Sobran las palabras para explicar a un dominicano el significado de la palabra “chepa”; sin embargo, para quienes nos leen fuera del país es necesario destacar que en la República Dominicana una “chepa” es algo que sucede por pura suerte, un accidente o casualidad, sin planificación o simplemente por azar.
Cuando hablamos del progreso, el bienestar o el desarrollo de una nación, no podemos pensar que el mismo ha sido fruto del destino, más bien el desarrollo es resultado de una construcción deliberada que implica decisiones y coherencia institucional para orientar acciones coordinadas y planificadas.
Según el economista sueco Gunnar Myrdal, el desarrollo no es simplemente crecimiento económico, sino un proceso integral de transformación estructural y social, que mejora las condiciones de vida de la gente a través de cambios económicos e institucionales que se refuerzan entre sí. Myrdal sostenía que los procesos orientados a impulsar el desarrollo tienden a reforzarse, tanto en sentido positivo como negativo; de manera que el progreso genera mas progreso y el atraso genera más atraso.
El 2025 demostró que, a pesar del crecimiento económico moderado exhibido en el país, se evidencian mejoras en indicadores vinculados al bienestar, entre los que resaltan: reducción de la pobreza, mejoras en el acceso a servicios públicos, baja en el índice de subalimentación, expansión de la red vial, inversión social más focalizada, disminución de muertes maternas, ampliación en la cobertura universitaria, aumento de empleos y oportunidades.
Estos logros no responden a la suerte, sino a políticas públicas mejor orientadas y a una comprensión más amplia del desarrollo como proceso multidimensional que se localiza en un lugar específico, allí donde se encuentran sujetos que contribuyen desde su localidad en hacer de la República Dominicana una mejor nación.
Demostrando la importancia de planificar el desarrollo tomando en cuenta la variable “territorio” como recipiente de las acciones requeridas para reducir los efectos negativos y ampliar el potencial diferenciado en cada lugar. El diálogo con los agentes sociales y económicos localizados en cada demarcación, el aumento del número de iniciativas situadas por toda la geografía nacional y fomentar nuevas inversiones en cualquier parte del territorio, sin importar el número de residentes de una provincia o municipio; es parte del enfoque que ha primado para conducir la nación dominicana por el camino del desarrollo.

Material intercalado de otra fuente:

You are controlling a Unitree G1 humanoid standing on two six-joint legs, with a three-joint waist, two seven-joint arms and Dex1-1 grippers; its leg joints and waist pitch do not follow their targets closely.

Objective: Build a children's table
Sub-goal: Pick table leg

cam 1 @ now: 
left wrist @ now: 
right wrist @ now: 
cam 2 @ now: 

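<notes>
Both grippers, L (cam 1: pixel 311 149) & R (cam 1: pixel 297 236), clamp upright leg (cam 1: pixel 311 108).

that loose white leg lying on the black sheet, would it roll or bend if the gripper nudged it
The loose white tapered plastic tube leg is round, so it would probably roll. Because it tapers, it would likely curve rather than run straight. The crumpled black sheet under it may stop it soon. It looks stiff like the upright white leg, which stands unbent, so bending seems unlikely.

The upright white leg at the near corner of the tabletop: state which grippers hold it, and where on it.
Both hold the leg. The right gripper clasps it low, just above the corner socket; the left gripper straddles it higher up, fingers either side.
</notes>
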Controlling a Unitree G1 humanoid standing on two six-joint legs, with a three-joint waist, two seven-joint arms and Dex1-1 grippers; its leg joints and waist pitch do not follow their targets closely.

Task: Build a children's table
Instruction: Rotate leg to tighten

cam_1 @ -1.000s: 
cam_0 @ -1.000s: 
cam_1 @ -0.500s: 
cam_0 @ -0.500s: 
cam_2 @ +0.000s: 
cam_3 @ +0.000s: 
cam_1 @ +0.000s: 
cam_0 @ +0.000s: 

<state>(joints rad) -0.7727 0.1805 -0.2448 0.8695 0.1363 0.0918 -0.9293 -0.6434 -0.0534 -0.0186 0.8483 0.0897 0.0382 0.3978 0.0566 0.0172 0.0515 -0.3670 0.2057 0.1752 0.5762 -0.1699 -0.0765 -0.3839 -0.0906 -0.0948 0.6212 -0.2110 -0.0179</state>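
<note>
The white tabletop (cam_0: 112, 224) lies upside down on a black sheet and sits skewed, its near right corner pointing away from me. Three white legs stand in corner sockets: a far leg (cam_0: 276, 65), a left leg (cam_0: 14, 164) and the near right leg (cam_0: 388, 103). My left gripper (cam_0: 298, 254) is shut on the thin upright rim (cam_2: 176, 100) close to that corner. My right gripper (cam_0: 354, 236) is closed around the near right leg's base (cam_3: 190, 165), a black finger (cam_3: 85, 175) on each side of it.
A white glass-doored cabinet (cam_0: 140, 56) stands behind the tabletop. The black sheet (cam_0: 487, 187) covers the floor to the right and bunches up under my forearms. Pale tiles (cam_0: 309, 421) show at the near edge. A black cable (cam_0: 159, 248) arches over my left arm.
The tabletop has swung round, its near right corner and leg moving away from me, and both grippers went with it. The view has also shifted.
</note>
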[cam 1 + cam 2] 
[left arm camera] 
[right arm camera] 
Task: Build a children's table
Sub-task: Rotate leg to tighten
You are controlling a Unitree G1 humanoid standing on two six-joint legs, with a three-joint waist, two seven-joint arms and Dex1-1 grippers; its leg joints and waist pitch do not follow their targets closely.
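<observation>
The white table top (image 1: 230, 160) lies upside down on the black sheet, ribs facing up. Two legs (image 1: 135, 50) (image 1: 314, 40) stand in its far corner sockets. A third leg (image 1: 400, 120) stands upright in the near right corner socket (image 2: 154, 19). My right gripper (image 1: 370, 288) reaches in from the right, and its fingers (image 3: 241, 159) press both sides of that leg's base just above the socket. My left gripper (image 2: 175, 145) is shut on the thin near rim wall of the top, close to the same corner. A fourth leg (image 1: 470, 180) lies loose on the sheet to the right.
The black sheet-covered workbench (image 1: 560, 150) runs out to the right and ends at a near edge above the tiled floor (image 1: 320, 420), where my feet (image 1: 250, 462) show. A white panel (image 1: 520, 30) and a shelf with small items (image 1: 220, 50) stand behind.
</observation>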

Para seguir fortaleciendo este modelo se requiere aprobar las reformas pendientes que garanticen no dejar a nadie atrás. Reflexionar sobre el financiamiento al desarrollo para pasar de una lógica únicamente sectorial, a una lógica territorial que ubique cada peso del presupuesto nacional en una región o provincia. Finalmente, fortalecer la planificación sustentada en los datos, apoyada en el diálogo y con propuestas diferenciadas por territorio.
El desarrollo no es una chepa, sino que debe seguir siendo el resultado de decisiones conscientes, coordinadas y territorialmente sustentadas; solo así el crecimiento económico, incluso cuando sea moderado podrá convertirse en progreso y bienestar para la gente, sin importar el lugar en donde resida.